ASSIGNED TASK: Show all lines of the listing that contain the word "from".

DATA PROVIDED:
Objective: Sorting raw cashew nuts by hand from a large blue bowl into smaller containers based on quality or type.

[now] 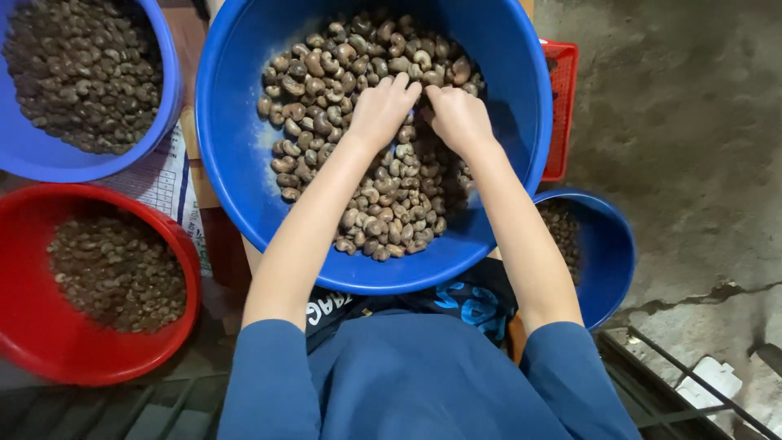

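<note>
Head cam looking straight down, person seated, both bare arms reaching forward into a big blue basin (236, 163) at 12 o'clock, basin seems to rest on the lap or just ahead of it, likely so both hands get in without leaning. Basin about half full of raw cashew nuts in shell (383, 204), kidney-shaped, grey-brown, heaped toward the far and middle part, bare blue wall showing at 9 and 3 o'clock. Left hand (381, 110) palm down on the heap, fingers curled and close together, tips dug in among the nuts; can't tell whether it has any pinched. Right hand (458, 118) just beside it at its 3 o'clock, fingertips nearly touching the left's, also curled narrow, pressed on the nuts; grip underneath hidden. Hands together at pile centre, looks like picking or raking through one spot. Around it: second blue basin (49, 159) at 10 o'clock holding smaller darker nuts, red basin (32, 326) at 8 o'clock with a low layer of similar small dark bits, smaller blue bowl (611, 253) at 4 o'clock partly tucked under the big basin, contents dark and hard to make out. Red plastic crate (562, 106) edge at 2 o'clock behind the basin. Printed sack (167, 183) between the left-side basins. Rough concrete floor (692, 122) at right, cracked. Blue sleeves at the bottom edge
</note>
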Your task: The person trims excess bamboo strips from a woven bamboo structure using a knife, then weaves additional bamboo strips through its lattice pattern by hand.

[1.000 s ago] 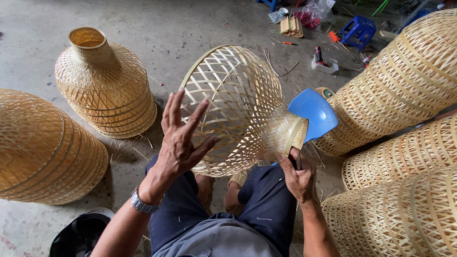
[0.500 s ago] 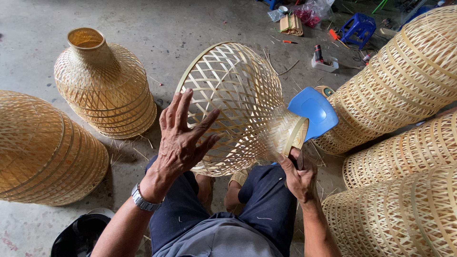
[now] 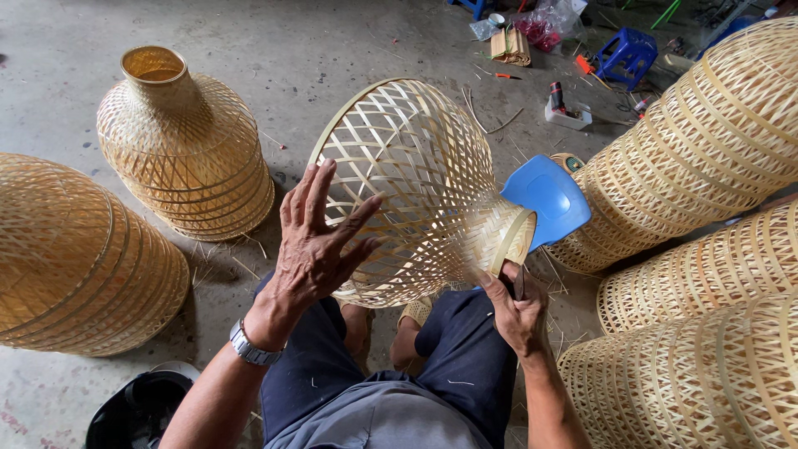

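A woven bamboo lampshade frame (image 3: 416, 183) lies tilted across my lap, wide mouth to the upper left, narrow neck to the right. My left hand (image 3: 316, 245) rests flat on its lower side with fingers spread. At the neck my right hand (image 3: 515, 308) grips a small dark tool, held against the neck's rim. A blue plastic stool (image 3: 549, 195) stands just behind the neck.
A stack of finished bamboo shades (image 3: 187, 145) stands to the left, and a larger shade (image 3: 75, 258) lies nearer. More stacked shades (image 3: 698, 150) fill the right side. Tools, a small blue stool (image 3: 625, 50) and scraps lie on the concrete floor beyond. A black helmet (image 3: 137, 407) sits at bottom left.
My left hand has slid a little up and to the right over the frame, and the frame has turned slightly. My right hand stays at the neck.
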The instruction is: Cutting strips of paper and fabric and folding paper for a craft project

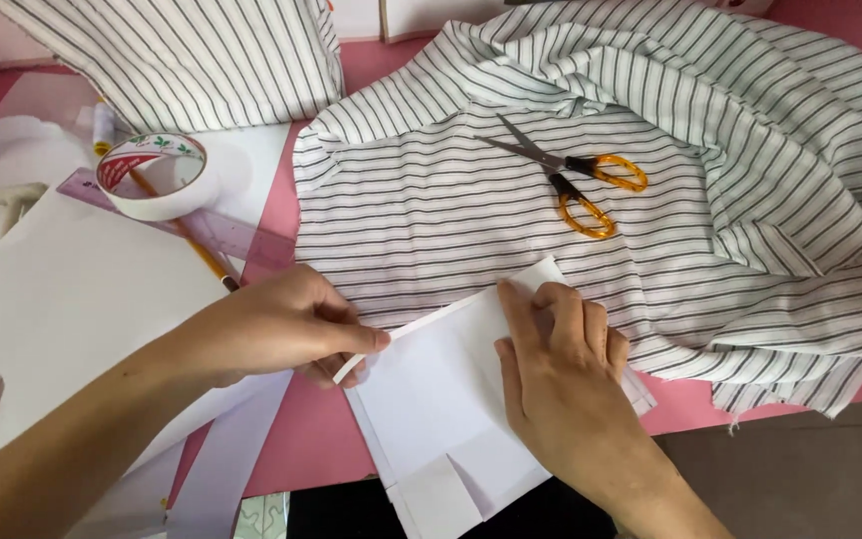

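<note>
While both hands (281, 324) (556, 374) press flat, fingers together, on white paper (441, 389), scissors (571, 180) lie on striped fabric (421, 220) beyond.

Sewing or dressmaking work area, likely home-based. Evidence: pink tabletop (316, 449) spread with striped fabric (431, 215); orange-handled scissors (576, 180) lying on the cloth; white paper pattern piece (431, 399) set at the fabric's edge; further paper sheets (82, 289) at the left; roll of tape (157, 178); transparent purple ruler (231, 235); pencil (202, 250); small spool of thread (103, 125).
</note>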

ANSWER TO THIS TASK:
Objective: Sorting raw cashew nuts by hand from a large blue bowl into smaller containers based on quality or type.
Your task: The person trims excess bamboo strips from a woven bamboo structure using a knife, then weaves additional bamboo strips through its lattice pattern by hand.

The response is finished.